GN: Leather plays a central role in your collections. What is it about leather, its aging, resistance, or vulnerability that best communicates your ideas about time and labor?

SC: The fact about leather is that it is a living organism like any other. Inevitably, it will tend to deteriorate and disappear. However, it will, but so in a breathtaking manner, filling its surface with imperfections, tinged with unexpected colors, wrinkling and molding due to its environmental conditions. And this is certainly one of the most fundamental processes, making it clear that the substance I am touching is alive and will persist to transform. Sometimes it is a little harsh to accept that things are constantly and irreversibly changing, but that is just how it is.

GN: The statement “Do not handle with care” challenges the preciousness often associated with luxury. What relationship do you hope people have with your pieces once they leave the studio?

SC: The concept of luxury has changed radically over the years, especially in recent times.

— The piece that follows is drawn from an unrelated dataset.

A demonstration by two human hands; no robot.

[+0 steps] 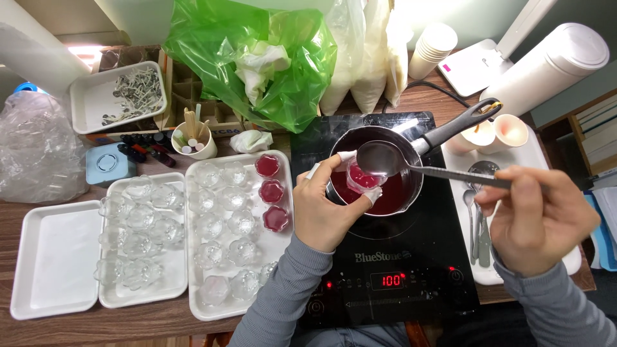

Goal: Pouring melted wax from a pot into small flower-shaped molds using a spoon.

However, A1923 has always promised itself that it would never abandon certain standards set from the very beginning. Despite the meticulous research for materials and the constant evolution of shapes, A1923 still believes in the message that clothing should be used and consumed almost voraciously. The new idea of luxury, as we perceive it, is the possibility of living and loving induments until the very end. Establishing a lasting bond with materiality, a connection that collects memories and leaves an indelible mark on the wearer.

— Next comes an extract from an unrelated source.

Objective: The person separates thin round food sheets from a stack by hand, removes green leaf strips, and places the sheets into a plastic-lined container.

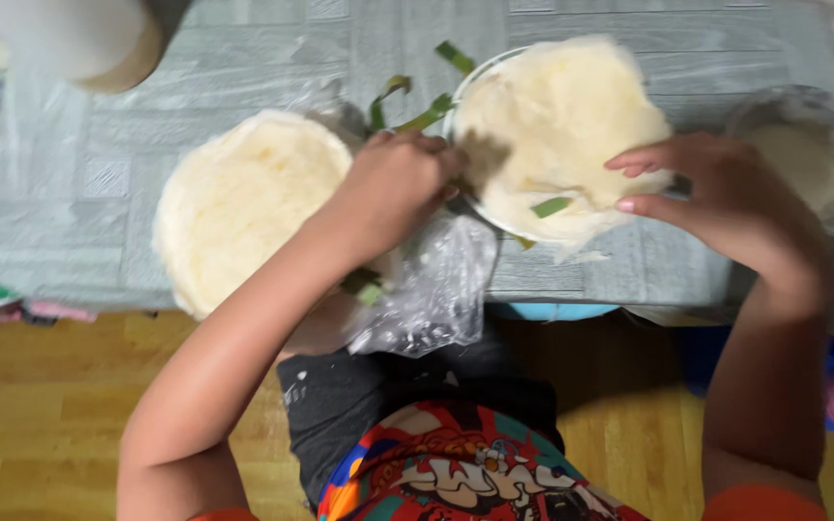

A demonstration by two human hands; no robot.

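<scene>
Blurring hides left hand [400, 178] grip, unclear; right hand [716, 193] open, fingertips on pale wrapper [562, 116].

A crumpled clear plastic bag [431, 289] hung over the near edge of the tabletop [79, 193], just in front of the white bowl [475, 82] and between it and the round pale stack [243, 203]. To the right of that bowl, a round container [803, 154] sat wrapped in clear, shiny plastic film. No labels, signs or screens showed
</scene>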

GN: When someone encounters A1923 for the first time, what do you hope they feel before they understand?

SC: I have always believed that the tangible perception of my work is the most important aspect. Therefore, it is very interesting to reflect on the meaning that a name can convey at first Glance. A1923 actually comes from an abbreviation, Augusta1923, a name related to my family history, the memory of someone I was fond of. This domestic dimension still permeates through the management of the brand, in our home-studio, where we take care of everything from production to logistics. I hope then, that this complexity is reflected in the product we are delivering, from the attention to detail, to the careful selection of materials, from the intricate constructions to visual appearance.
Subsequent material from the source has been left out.